Ga. Supreme Court reverses stay of execution for Warren Lee Hill

ATLANTA — The Supreme Court of Georgia this week reversed a Fulton County judge’s ruling granting a stay of execution for a man whose lawyers say he is unfit to be executed.

Fulton County Superior Court Judge Gail Tusan last summer postponed Warren Lee Hil’s execution to review a new Georgia statute that protects as “a confidential state secret” the identities of those who supply or compound the drug used in lethal injections. At issue is the constitutionality of a 2013 state law.

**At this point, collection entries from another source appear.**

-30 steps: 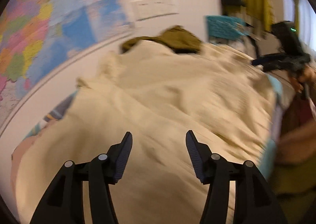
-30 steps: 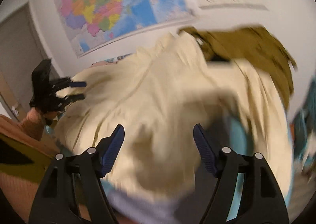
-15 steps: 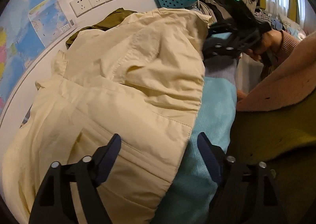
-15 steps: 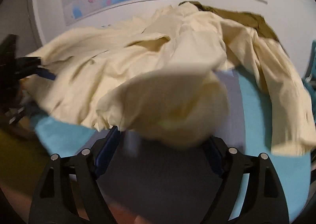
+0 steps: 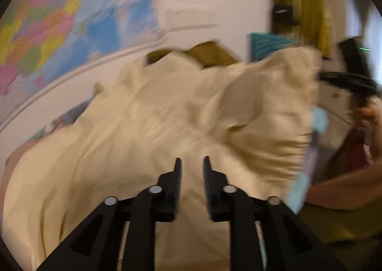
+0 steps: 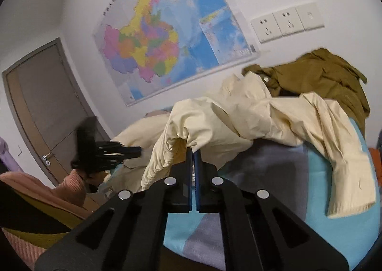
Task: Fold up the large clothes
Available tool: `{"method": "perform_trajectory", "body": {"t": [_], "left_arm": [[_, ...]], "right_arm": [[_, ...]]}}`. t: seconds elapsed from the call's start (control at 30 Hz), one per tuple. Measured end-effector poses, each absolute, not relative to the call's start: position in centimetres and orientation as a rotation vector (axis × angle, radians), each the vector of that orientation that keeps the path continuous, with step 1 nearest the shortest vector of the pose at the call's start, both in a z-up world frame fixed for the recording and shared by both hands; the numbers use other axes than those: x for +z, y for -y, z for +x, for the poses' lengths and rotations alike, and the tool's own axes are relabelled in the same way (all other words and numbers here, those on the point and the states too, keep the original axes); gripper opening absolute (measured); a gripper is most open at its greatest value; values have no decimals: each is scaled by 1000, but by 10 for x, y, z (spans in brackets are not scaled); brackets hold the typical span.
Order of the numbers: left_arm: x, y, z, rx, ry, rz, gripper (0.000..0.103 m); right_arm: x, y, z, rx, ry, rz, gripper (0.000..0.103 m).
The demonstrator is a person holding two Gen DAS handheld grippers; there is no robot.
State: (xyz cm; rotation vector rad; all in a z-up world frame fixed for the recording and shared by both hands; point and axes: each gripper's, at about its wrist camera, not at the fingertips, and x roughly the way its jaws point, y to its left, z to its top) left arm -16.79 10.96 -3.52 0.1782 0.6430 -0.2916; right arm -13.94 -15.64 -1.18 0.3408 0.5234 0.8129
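Right hand-held gripper [image 6: 193, 151] – jaws pressed together on a fold of the cream jacket [image 6: 238, 115], lifting that edge off the bed [image 6: 334, 213]. Rest of the jacket is heaped across the blue/grey bedcover, one sleeve trailing toward the right edge. An olive-brown garment [image 6: 322, 72] lies behind it by the wall, touching it. Left hand-held gripper [image 5: 192, 163] – fingers nearly together w/ a narrow gap, over the jacket's near part; view too blurred to tell whether cloth is pinched. Map [image 6: 167, 39] on the wall, sockets [image 6: 286, 22] to its right, door [image 6: 40, 108] at left.
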Motion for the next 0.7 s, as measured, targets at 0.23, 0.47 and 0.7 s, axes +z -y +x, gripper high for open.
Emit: {"method": "perform_trajectory", "body": {"t": [0.23, 0.47, 0.7], "left_arm": [[-83, -32, -190, -409, -715, 474, 62], [-107, -27, -170, -332, -763, 519, 62], [-108, -20, -180, -398, -766, 550, 69]], "right_arm": [[-40, 144, -126, 791, -586, 367, 8], [-96, 131, -122, 720, -733, 384, 50], [-104, 89, -113, 760, -702, 324, 75]]}}
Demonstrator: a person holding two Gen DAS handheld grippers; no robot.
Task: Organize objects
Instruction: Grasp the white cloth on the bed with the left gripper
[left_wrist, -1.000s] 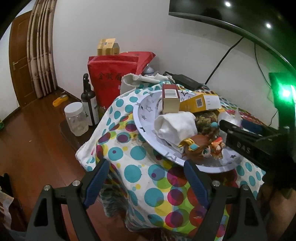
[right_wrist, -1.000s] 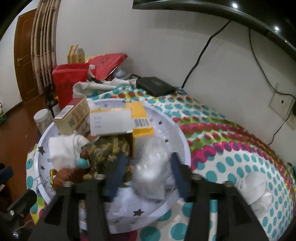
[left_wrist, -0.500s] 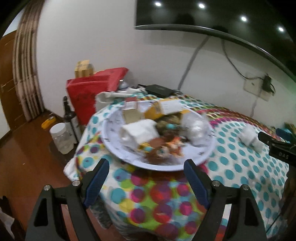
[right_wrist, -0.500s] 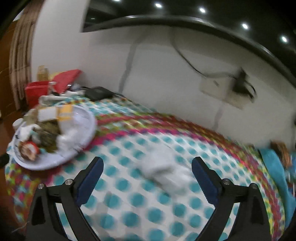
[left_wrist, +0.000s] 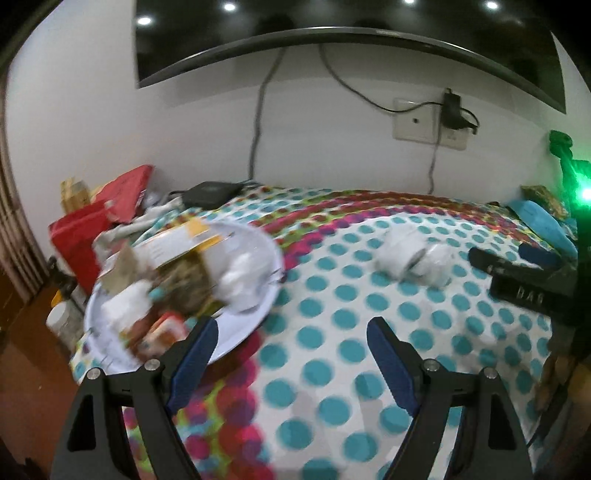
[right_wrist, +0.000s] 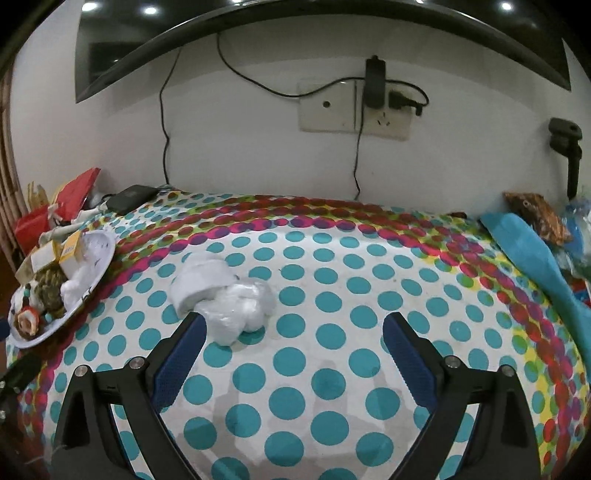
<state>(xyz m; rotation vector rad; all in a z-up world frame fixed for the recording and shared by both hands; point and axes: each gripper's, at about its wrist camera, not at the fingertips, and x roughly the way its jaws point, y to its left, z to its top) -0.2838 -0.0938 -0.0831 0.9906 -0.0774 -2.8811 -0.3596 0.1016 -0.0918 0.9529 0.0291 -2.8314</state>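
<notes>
both wrist cameras look along their fingers, close above the dotted tablecloth (right_wrist: 325, 354), sharing the white plate (left_wrist: 258, 317) at 10 o'clock.

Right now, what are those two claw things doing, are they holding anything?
Left gripper: open, holding nothing.
Right gripper: open, holding nothing.

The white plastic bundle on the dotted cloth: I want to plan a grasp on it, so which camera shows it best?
The right wrist view. The white plastic bundle lies sharp and close, just ahead of the open right gripper. The left wrist view shows it farther off and motion-blurred, beyond the open left gripper.
</notes>
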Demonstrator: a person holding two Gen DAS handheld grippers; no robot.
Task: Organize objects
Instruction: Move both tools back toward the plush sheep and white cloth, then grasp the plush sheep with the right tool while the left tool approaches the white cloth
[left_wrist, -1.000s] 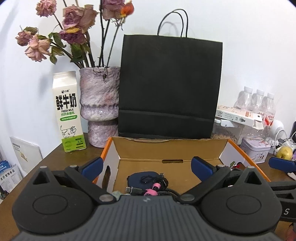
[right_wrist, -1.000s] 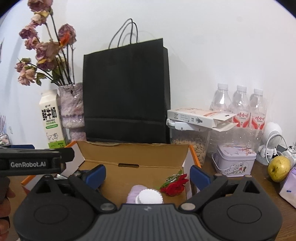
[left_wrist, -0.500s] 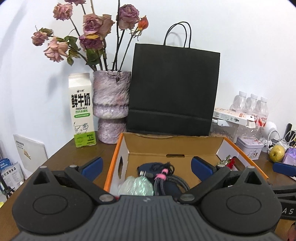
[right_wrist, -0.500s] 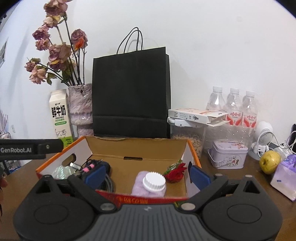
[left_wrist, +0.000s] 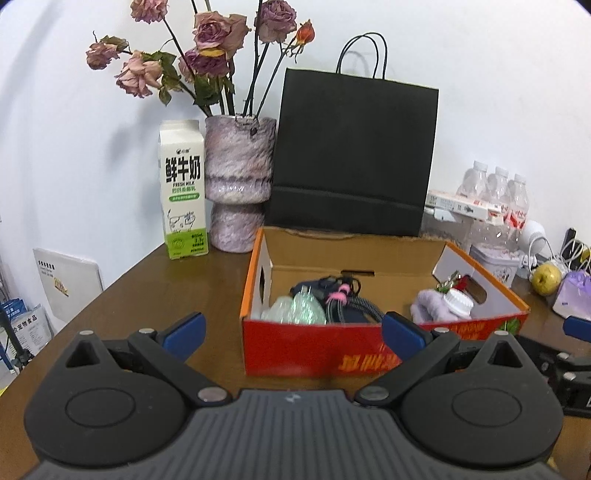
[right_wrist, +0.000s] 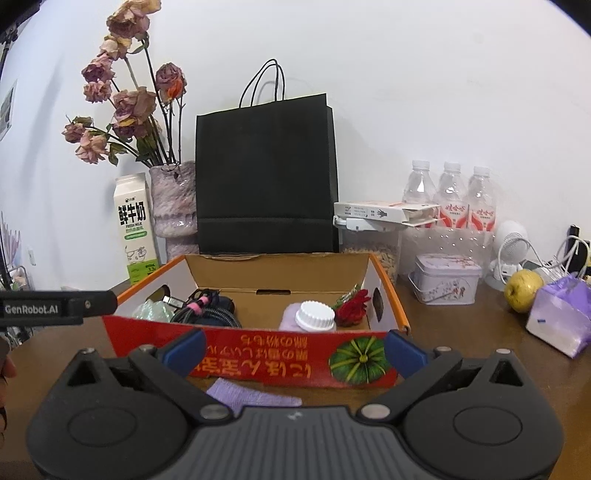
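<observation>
Cardboard box (right_wrist: 258, 354) sitting on the bench (left_wrist: 177, 295), near the black bag (left_wrist: 354, 155) at the far wall, holding cables (right_wrist: 207, 310), a white-capped bottle (right_wrist: 314, 315) and a red flower (right_wrist: 354, 308). Probably handling light but flexing at thin walls; gripping best at the side cut-outs or the rim. Compared with a second ago, seeing far more of the red front wall, both grippers pulling back nearer. Left gripper (left_wrist: 291, 330) fingers spread wide, holding nothing; right gripper (right_wrist: 295, 345) fingers just opening further, nothing between.
</observation>
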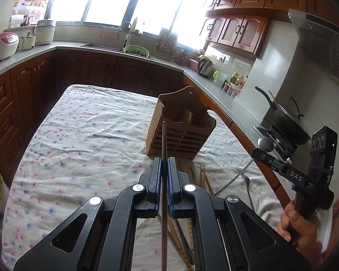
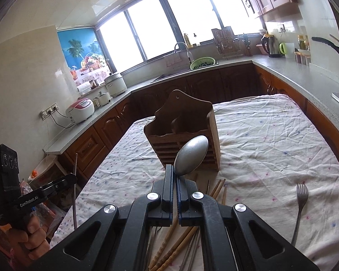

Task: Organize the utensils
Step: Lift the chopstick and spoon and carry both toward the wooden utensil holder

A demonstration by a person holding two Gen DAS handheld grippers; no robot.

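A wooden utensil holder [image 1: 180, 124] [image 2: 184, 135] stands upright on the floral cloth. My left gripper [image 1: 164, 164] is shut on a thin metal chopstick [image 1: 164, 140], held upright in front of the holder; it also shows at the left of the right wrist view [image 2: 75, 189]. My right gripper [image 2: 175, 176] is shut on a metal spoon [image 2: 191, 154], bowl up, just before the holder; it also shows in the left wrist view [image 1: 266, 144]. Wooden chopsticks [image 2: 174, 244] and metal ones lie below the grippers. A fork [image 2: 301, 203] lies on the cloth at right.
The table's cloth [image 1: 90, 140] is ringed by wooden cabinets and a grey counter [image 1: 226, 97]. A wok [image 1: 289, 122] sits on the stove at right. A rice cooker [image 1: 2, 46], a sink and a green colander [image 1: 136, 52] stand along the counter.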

Hill was sentenced to death in 1991 after a Lee County jury convicted him of murder in the 1990 bludgeoning death of a fellow inmate, Joseph Handspike, at the Lee Correctional Institute. At the time, Hill was already serving a life sentence for the 1985 shooting death of his former 18-year-old girlfriend, Myra Sylvia Wright.

“Pivotal is the fact that each of Hill’s arguments ultimately centers on his claim that there is an unconstitutional risk that his execution will amount to cruel and unusual punishment,” the majority opinion said.

However, Hill’s expert gave no clear indication regarding the level of risk involved. “This lack of clear testimony about the level of risk involved should, we believe, be set against the fact that the execution drug, pentobarbital in this case, is not an uncommon drug and was produced in the type of pharmacy that is responsible for filling millions of prescriptions per year in this country.”

In the early hours of Aug. 17, 1990, Hill pried a board embedded with nails from beneath the sink of a prison bathroom and, as Handspike slept, pounded him in his head and chest with the board. Onlooking prisoners pleaded with Hill to stop.

Handspike later died at the hospital. A jury recommended the death sentence after finding the murder was committed during an aggravated battery, the murder was “outrageously or wantonly vile, horrible or inhuman,” and Hill had a prior murder conviction.

In 1993, the Georgia Supreme Court upheld his conviction and death sentence.

The failure of Hill’s claims does not stem from any constitutional defect in the statute, the court found. Rather, “the failure of his claims stems simply from the fact that he failed to make any claims that could merit relief.”